If the plants have had a healthy season, you could take a tip from Herman Krehan. He pulls his tomatoes and peppers out of the ground and instead of moving them into a compost pile, he digs a hole and buries them in the beds. These plants will decay and become compost right in the beds.

If you still have some vegetables growing, you will need to take precautions against the coming frost and cold temperatures. Keep in mind tomatoes can be picked green, wrapped in pieces of paper and stored in a cool, dry spot where they will ripen during the coming weeks and months. Lettuce and other cold weather crops will keep in the ground. You could even leave some carrots in the ground for picking during the winter. Remember where they are, or mark their location so you can find them in the snow.

Once you have taken care of the plants, turn your beds over and add compost, peat or manure. All of those leaves you have raked are great to add to the vegetable beds, but you will want to mulch them with a shredder, or run them over with your lawn mower. If you put the leaves in your beds whole, they will take a longer time to decompose and could cause some problems.

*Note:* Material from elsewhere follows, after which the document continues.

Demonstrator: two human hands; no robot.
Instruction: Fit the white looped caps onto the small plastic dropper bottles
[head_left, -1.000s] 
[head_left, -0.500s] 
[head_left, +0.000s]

Fall is the time to plant a cover crop to add nutrients and break up heavy soil. Broadcast rye or buckwheat over the vegetable garden, and then rake the seeds under. The cover crop will begin to grow this fall and will be ready to turn over in the spring as you get ready for the planting season. This cover crop is also referred to as green manure. It adds great nutrients to the soil, helps to break up very heavy soil and also prevents erosion. Cover crop seed is inexpensive to purchase, gives you some pretty green growth to watch during the non-gardening months, needs no care and helps add nutrients to your soil.

Cut back your herbs after they die back, or leave some for nice winter texture and color. Fall is also a good time to put some peas in. Plant them now and they will sprout in spring to give you a nice early crop. Remember, fall is also the time to plant your garlic; put some in now for harvesting next summer.

Cover your asparagus and strawberries with mulch to keep them from freezing and remember to make some final notes in your garden journal to help with next year's garden.

Be sure to clean all of your tools before you put them away for their long winter's nap, and take care of power machines as well. Tillers, lawn mowers, saws and trimmers are also part of closing down this season's garden.

If you do a good job of preparing your vegetable patch now, you'll be able to get a jump on next season's garden.